WTI and Brent futures continue to decline ahead of a risk-packed week with a number of bearish factors looming over the complex. 1) US crude stocks have been on the rise, with inventory reports via both API and EIA printing surprise builds for two straight weeks. Traders will now be wondering whether these increases will be enough for OPEC+ to possibly revise its output cut pact, with the meeting now seemingly taking place in the first week of July according to the Saudi Energy Minister. 2) Last week saw all three monthly oil reports (EIA, OPEC, IEA) cut their respective global oil growth demand forecasts amid rising threats of trade wars, whilst hopes for a deal between China and the US at the G20 summit seem slim. 3) Last week, speculators trimmed net long positions in Brent longs (-12.3k lots), but WTI saw a more significant reduction (-53.96k lots) as speculators try to balance rising US inventories with Middle-East tensions and potential OPEC+ reaction. WTI futures are hovering just above the USD 52/bbl mark (low USD 52.07/bbl) whiles Brent futures lost the USD 62/bbl handle, albeit remain off lows (USD 61.56/bbl). Elsewhere, precious metals are subdued, potentially on some profit taking ahead of this week’s key risk events including BoJ, BoE and Fed and a slew of ECB speakers. Gold has lost further ground below the USD 1350/oz level after a failed attempt at breaching long-term resistance at USD 1358.50/bbl last week. Meanwhile, copper is little changed amid the indecisive risk tone ahead of the aforementioned risk events.
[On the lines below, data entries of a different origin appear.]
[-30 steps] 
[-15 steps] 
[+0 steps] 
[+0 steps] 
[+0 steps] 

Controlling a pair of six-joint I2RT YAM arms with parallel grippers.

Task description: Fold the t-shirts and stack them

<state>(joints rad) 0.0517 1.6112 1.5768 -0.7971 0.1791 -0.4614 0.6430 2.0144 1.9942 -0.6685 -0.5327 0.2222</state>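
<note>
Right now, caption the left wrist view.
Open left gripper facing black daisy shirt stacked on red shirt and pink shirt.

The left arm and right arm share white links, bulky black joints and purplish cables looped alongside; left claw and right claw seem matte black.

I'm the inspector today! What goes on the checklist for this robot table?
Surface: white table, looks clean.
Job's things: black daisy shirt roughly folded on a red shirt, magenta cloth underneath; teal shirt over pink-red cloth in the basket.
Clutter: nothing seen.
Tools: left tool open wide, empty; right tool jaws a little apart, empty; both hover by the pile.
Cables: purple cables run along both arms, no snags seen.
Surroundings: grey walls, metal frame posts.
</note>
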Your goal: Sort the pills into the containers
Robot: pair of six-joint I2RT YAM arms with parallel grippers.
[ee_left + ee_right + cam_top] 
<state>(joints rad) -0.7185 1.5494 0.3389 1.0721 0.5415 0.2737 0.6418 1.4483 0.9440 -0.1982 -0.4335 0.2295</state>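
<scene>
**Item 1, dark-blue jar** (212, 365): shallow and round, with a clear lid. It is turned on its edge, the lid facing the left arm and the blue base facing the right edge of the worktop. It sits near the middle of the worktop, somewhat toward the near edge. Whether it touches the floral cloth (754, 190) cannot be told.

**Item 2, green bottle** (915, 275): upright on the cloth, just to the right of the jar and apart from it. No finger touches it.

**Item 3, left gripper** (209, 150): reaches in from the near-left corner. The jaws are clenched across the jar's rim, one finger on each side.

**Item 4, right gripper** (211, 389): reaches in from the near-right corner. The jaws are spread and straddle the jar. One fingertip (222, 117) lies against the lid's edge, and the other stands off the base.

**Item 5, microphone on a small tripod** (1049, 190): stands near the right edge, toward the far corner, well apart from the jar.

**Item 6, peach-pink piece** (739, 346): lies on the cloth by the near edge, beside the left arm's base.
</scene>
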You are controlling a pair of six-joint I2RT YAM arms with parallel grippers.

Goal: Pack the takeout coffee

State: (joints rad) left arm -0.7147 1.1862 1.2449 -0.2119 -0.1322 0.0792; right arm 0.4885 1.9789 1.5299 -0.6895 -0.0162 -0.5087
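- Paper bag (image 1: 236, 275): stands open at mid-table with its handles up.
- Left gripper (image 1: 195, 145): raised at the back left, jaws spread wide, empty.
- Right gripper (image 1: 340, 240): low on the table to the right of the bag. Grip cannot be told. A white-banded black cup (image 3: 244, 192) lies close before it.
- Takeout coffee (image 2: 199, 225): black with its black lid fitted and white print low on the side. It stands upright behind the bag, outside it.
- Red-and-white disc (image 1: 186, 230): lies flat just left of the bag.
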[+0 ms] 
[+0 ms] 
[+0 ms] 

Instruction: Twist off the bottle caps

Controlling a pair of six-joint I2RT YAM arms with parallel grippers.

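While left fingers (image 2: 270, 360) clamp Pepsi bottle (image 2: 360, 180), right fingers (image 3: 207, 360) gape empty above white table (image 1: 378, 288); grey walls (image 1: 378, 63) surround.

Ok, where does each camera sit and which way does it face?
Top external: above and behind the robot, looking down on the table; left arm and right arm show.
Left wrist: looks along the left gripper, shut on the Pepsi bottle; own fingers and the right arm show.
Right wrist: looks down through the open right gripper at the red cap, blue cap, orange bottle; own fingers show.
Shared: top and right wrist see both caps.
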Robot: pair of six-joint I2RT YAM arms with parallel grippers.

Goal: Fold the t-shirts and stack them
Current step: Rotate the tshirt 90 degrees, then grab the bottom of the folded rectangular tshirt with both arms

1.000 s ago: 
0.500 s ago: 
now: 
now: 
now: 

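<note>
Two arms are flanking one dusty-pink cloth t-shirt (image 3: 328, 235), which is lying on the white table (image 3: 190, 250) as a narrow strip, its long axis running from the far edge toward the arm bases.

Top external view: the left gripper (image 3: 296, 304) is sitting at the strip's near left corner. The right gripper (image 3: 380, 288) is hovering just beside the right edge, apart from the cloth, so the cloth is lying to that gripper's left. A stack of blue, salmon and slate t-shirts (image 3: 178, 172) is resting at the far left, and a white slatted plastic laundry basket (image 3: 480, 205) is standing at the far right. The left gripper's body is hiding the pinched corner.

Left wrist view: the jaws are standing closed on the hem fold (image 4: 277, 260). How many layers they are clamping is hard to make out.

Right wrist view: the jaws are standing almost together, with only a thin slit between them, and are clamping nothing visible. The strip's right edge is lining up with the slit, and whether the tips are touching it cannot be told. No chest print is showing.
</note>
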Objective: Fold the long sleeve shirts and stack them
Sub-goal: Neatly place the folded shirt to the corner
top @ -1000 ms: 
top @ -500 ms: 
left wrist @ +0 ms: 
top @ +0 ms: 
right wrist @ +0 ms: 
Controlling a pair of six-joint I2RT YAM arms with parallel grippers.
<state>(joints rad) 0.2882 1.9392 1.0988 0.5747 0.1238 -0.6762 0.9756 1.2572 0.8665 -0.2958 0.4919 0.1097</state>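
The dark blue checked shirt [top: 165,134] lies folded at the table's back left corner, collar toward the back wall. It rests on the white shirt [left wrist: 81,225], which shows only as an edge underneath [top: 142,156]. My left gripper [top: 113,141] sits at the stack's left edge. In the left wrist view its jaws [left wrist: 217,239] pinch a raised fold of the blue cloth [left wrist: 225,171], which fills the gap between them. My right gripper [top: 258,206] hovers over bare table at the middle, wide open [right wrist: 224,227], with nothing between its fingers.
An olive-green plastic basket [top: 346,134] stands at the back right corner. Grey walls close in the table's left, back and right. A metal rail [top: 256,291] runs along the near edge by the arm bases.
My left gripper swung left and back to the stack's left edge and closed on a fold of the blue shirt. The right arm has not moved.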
Saudi Energy Minister Al-Falih stated that the OPEC meeting will likely be in the first week of July and noted that OPEC are moving towards a consensus to on the extension of the output cut. The Energy Minister also expects global oil demand to exceed 100mln BPD in 2019 and says oil demand growth is holding up despite trade disputes. (Newswires)

China (May) Iron ore output +1.5% Y/Y to 70.8mln Tonnes, Refined Copper output -5.2% Y/Y to 711k Tonnes. (Newswires)


US Secretary of State Pompeo said the US is considering a full range of options regarding increasing tensions with Iran, including military options but added that President Trump does not want to go to war. (CNN)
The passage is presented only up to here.